What to work on> Print the listing below exactly, minus its pictures.

*** Opening Raw data ***

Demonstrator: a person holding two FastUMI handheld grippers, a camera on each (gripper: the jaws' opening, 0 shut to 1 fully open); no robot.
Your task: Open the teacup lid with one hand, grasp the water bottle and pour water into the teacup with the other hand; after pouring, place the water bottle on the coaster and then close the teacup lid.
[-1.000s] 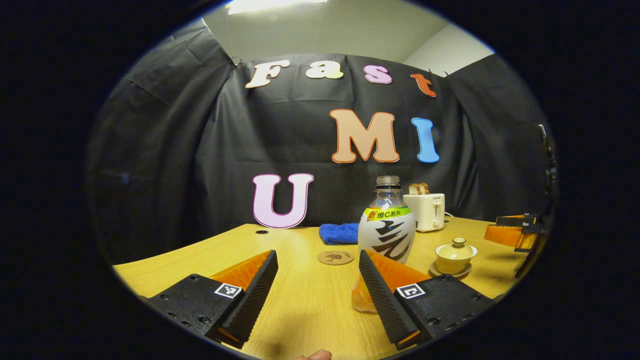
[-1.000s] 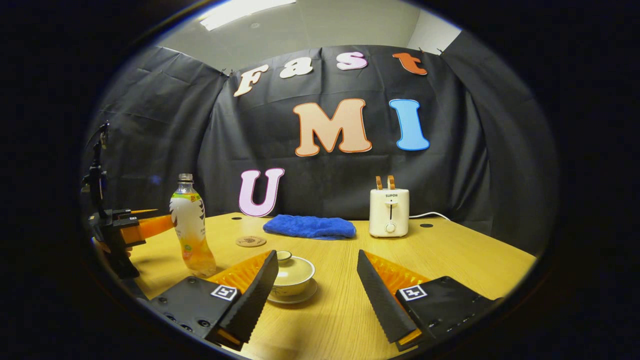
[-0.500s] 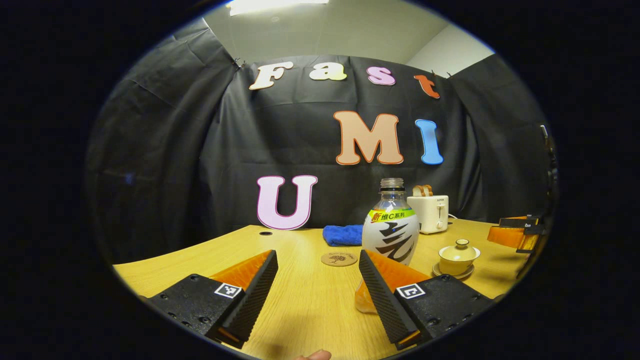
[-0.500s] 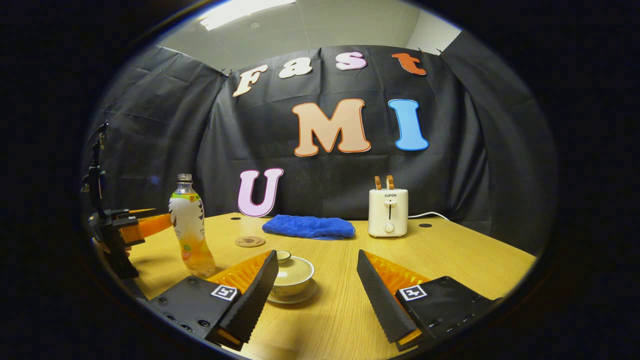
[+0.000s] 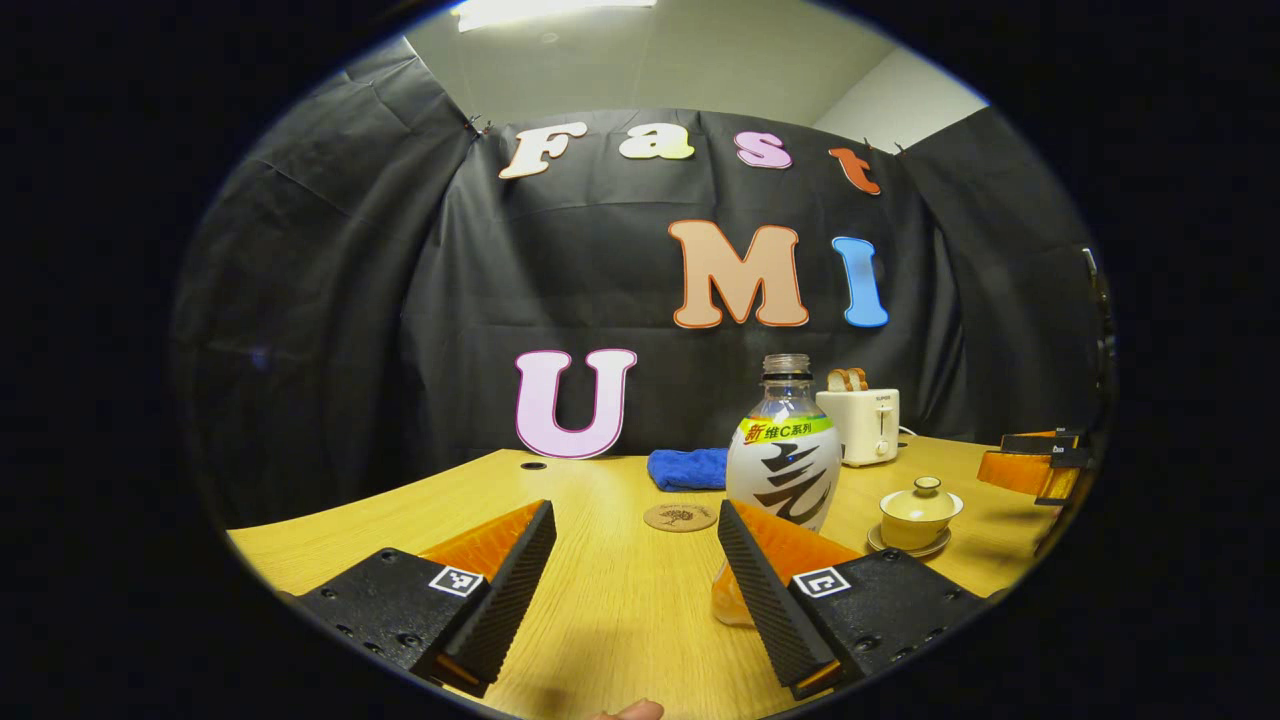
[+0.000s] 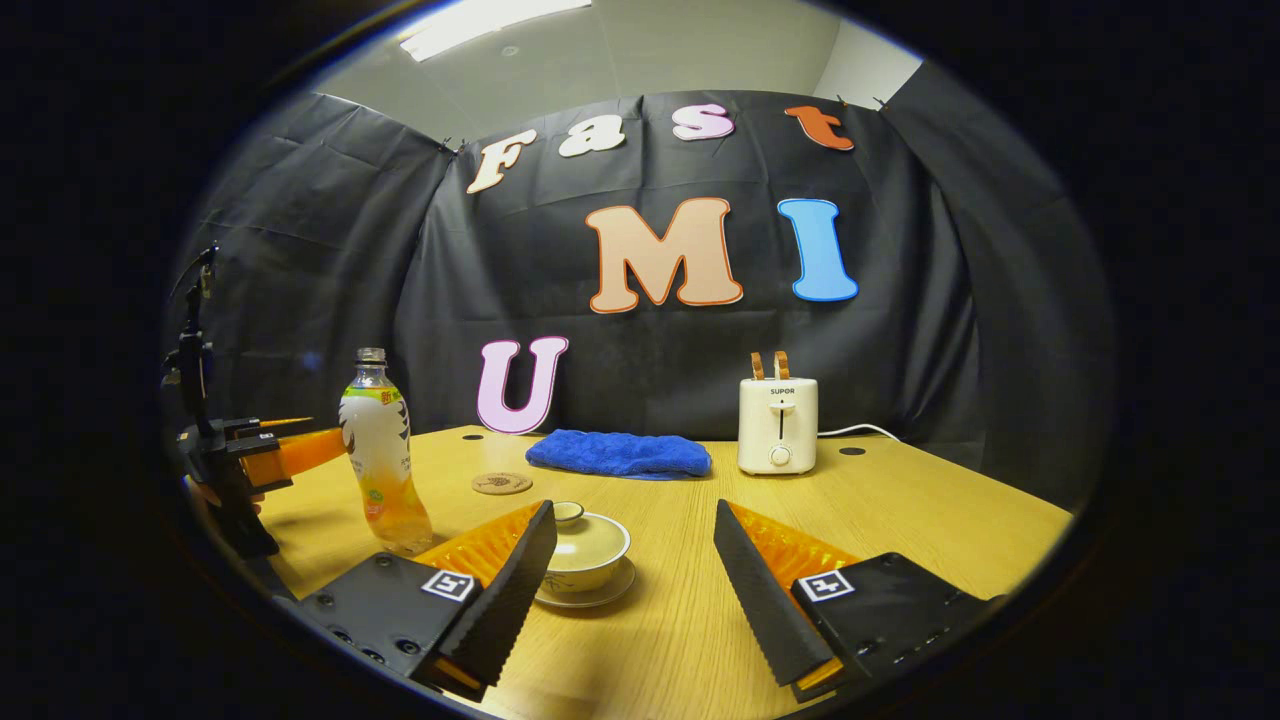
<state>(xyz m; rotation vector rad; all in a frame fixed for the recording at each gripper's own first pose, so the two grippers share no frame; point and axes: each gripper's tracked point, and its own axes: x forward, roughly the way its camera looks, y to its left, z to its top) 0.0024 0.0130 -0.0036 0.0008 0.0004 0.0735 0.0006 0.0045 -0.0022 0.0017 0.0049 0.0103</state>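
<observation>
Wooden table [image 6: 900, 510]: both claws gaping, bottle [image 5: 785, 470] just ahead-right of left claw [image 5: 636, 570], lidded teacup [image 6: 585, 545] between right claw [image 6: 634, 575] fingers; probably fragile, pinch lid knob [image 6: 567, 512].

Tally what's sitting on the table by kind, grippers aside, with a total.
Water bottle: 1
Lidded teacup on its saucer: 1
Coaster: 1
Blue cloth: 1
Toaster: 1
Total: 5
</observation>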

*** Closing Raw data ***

Reply>
Demonstrator: a person holding two FastUMI handheld grippers, a camera on each (gripper: the jaws' opening, 0 shut to 1 fully open); no robot.
Your task: Open the teacup lid with one hand, grasp the water bottle and pour water into the teacup with the other hand; after pouring, place the water bottle on the coaster and then close the teacup lid.
[-1.000s] 
[-1.000s] 
[-0.500s] 
[-0.500s] 
[+0.000s] 
[+0.000s] 
<state>(xyz m; rotation vector rad; all in a frame fixed for the recording at each gripper's own first pose, so the two grippers share no frame; point and axes: each gripper's tracked point, and its own axes: x forward, roughly the way its camera looks, y to its left, z to its top) 0.0024 0.0130 -0.0036 0.0008 0.0004 0.0735 0.0006 0.0045 -0.0022 0.0017 0.0049 0.0103</state>
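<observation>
Wooden table [image 6: 900, 510]: both claws gaping, bottle [image 5: 785, 470] just ahead-right of left claw [image 5: 636, 570], lidded teacup [image 6: 585, 545] between right claw [image 6: 634, 575] fingers; probably fragile, pinch lid knob [image 6: 567, 512].

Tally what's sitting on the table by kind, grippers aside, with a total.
Water bottle: 1
Lidded teacup on its saucer: 1
Coaster: 1
Blue cloth: 1
Toaster: 1
Total: 5
</observation>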

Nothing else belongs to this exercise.